> Activity
Look through the data below for the line with "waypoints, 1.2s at" and the line with "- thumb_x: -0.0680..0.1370", then output those two and all lines in between, exactly as written.
• • •
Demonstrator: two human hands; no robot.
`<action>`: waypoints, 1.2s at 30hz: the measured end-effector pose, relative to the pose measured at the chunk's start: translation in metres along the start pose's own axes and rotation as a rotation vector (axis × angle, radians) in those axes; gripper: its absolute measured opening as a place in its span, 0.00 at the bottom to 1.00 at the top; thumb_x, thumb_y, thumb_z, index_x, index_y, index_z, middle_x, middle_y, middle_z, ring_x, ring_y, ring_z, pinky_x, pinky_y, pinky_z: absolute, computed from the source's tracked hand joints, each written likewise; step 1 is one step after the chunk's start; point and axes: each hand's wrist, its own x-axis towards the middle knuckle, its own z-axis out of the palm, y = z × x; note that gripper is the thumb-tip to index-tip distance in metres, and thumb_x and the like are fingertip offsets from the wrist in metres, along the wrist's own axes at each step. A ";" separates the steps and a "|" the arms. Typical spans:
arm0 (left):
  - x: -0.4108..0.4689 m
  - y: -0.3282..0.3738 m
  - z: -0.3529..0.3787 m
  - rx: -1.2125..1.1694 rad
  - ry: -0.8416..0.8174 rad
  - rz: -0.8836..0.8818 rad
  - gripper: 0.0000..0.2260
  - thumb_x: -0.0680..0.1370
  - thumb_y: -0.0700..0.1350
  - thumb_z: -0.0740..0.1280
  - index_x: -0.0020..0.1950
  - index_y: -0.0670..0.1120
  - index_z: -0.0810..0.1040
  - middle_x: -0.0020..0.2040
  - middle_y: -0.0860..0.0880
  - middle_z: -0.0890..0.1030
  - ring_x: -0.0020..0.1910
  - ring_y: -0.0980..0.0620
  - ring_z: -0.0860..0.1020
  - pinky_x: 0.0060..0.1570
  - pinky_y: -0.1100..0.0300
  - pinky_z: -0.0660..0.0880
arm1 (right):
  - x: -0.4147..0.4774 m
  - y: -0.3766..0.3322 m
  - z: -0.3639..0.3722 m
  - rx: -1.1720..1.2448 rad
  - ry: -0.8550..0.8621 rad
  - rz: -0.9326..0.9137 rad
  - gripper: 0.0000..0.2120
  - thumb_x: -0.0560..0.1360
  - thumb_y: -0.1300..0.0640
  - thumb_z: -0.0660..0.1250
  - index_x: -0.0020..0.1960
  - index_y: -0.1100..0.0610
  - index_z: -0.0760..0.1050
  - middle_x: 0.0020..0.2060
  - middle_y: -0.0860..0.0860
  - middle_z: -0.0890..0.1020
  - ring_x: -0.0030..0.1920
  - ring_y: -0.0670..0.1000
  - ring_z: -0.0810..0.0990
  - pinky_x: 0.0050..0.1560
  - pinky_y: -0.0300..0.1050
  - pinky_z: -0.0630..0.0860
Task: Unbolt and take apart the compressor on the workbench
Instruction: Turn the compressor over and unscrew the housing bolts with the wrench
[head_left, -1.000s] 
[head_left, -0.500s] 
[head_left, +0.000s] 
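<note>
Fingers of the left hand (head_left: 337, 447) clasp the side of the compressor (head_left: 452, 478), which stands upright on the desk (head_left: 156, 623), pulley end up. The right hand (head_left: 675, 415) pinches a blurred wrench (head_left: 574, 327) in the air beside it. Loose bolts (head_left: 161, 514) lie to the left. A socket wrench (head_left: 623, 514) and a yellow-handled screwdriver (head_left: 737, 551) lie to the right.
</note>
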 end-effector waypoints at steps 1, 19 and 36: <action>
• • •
> Answer below
`<action>`: waypoints, 1.2s at 30hz: the measured end-effector pose, relative to the pose measured at the chunk's start: translation in metres along the start pose's own axes and rotation as a rotation vector (axis × angle, radians) in those axes; gripper: its absolute measured opening as a place in its span, 0.00 at the bottom to 1.00 at the top; thumb_x, thumb_y, thumb_z, index_x, index_y, index_z, middle_x, middle_y, middle_z, ring_x, ring_y, ring_z, pinky_x, pinky_y, pinky_z: absolute, computed from the source's tracked hand joints, each written likewise; step 1 is one step after the chunk's start; point and axes: each hand's wrist, its own x-axis towards the middle knuckle, its own z-axis out of the palm, y = z × x; note that gripper is the thumb-tip to index-tip distance in metres, and thumb_x and the like are fingertip offsets from the wrist in metres, along the wrist's own axes at each step. A ";" separates the steps and a "|" the arms. Typical spans:
arm0 (left):
  - x: -0.4108..0.4689 m
  - y: -0.3282..0.3738 m
  - z: -0.3529..0.3787 m
  - rx: -1.2125..1.1694 rad
  - ry: -0.8416..0.8174 rad
  - rz: -0.8836..0.8818 rad
  - gripper: 0.0000..0.2260
  - thumb_x: -0.0680..0.1370

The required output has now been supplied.